For all that, it was easier to feel ambiguous before I actually decided to have The Surgery. I could legitimately say “I don’t know.” Now I’m saying that I do know – that I want and am ready for The Surgery – without anything approaching 100% certainty.
Some of the fears are boring and practical: Should I be spending $20,000 on this? Should I be asking friends and family and strangers to help me raise $20,000? Am I willing to go into debt to get this done? Those are logistical fears, and the easiest ones to dismiss: Yes, if this is the right decision for me, then it’s worth $20,000. Yes, I’m willing to go into debt. yes, I’m willing to ask friends and family and strangers for money.
But what about the bigger fears? The scarier ones?
What if I come out feeling wrong?
What if I never orgasm again? Or sexual at all?
Looking at pictures of post-op trans women, some of them look painful. Icky. Not like something I want to happen to my body. What if that’s my experience? What if I never feel like me again?

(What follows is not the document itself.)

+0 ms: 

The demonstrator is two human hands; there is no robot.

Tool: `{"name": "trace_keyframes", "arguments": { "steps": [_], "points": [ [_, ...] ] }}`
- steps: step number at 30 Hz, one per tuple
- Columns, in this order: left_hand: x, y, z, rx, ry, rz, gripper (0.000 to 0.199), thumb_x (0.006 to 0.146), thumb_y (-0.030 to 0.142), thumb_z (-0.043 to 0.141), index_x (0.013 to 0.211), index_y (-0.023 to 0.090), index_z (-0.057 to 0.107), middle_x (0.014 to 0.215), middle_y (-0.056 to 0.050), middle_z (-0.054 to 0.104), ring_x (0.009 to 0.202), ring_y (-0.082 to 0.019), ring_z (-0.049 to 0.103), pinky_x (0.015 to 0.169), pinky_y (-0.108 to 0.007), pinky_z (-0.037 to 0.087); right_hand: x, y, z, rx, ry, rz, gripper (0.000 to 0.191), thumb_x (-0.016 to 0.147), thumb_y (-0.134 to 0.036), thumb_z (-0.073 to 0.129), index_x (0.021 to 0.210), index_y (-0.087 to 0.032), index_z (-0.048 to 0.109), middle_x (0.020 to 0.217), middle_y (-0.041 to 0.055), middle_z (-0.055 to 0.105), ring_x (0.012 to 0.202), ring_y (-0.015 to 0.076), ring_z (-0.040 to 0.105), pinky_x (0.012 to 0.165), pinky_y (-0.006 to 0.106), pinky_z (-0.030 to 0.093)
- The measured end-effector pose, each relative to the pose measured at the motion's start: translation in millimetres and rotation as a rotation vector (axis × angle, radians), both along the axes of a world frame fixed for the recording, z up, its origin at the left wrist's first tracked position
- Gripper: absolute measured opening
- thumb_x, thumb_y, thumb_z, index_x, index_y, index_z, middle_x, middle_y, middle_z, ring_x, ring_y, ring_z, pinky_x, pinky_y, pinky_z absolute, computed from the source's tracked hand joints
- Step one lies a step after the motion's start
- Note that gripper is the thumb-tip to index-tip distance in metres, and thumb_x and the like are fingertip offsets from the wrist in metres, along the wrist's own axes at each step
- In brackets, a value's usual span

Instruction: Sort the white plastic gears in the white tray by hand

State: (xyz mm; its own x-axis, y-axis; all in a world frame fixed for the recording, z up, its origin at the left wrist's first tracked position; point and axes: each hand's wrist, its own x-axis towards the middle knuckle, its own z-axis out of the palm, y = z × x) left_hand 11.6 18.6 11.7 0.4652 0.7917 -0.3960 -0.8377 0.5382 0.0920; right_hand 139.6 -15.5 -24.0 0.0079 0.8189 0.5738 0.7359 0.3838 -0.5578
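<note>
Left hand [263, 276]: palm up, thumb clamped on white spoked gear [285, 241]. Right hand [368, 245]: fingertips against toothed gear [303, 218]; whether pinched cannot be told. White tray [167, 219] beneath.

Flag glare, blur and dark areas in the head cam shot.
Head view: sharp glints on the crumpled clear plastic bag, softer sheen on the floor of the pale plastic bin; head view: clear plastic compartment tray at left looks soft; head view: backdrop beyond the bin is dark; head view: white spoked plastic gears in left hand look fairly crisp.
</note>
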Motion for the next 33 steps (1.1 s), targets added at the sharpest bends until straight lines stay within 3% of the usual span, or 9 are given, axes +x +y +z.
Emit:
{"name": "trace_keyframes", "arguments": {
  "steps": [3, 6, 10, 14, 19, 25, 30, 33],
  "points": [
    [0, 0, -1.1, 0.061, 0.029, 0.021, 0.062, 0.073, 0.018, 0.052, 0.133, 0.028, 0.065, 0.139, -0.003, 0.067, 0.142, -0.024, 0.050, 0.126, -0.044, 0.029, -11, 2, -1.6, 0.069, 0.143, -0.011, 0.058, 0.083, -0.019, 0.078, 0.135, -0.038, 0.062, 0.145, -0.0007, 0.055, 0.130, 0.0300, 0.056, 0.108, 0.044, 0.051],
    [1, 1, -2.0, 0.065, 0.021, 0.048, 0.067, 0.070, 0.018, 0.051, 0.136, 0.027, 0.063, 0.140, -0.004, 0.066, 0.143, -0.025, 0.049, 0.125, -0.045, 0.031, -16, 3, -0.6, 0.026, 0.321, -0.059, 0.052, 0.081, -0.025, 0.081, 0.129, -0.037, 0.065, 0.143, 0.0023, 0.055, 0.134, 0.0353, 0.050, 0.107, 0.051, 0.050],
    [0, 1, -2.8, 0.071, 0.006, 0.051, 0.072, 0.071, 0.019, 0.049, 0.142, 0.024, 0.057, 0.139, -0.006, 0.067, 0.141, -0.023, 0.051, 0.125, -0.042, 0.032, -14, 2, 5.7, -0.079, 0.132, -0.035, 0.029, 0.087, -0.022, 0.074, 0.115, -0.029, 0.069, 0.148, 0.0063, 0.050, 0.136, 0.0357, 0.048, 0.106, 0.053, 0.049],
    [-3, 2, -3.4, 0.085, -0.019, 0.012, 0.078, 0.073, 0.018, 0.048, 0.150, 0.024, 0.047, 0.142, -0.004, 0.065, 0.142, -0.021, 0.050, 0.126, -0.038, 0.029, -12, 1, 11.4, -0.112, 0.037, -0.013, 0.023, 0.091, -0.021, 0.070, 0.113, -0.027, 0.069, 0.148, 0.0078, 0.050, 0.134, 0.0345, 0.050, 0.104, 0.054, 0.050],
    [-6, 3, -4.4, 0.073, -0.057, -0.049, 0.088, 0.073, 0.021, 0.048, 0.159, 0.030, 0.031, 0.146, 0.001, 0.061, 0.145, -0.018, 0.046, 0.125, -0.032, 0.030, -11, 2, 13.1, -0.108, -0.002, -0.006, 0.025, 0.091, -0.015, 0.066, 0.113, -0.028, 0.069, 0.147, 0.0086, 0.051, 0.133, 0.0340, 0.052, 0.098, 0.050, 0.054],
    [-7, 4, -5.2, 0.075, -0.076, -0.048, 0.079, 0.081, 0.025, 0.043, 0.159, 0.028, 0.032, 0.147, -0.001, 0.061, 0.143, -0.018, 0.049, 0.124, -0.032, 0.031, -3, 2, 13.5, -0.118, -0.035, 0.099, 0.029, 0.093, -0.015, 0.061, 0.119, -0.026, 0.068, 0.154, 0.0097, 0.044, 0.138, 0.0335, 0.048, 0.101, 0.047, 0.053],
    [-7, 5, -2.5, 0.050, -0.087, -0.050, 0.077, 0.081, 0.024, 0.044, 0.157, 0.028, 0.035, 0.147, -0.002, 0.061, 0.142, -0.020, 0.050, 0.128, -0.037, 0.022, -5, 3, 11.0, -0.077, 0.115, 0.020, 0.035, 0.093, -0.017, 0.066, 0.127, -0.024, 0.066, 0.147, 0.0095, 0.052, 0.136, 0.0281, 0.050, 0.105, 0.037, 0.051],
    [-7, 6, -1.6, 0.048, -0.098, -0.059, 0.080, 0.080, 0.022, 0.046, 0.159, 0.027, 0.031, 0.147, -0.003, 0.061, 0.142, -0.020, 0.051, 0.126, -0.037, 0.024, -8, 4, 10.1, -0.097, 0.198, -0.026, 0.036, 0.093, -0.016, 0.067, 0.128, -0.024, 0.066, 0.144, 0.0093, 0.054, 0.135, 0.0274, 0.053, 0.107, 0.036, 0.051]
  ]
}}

Somehow, asking those questions – naming those fears – seems like it’s not allowed. Like there’s an unspoken agreement among trans people that – once the decision to have The Surgery is made – we’re not allowed to discuss the fact that it’s scary. Painful. Uncomfortable. Gross.
As a performer, as an educator, and as a person, I try to project the sense that I have my shit together and know what I’m doing. But I don’t. I’m making it up as I go along. To some extent, I am reassured by my past reactions to transitioning; I describe every step of the way as me saying, “Wait, no, this is scary this is too much, this is too fast, this is – why didn’t I do this ages ago?” That fits my reaction to going back to therapy, going on hormones, trying hair removal, changing my appearance and my name, the whole kit and caboodle. There’s good reason to believe I’ll feel that way after The Surgery, too.
I’ve also been thinking about when I got my gallbladder removed. That experience was gross, and painful, and uncomfortable. I also survived it, and came out stronger for it.
I don’t want to dwell on fear, or let it consume me. But I also don’t want to pretend that it’s not there, or that I’m immune to doubt and second thoughts.
I just have to trust that it will all turn out OK.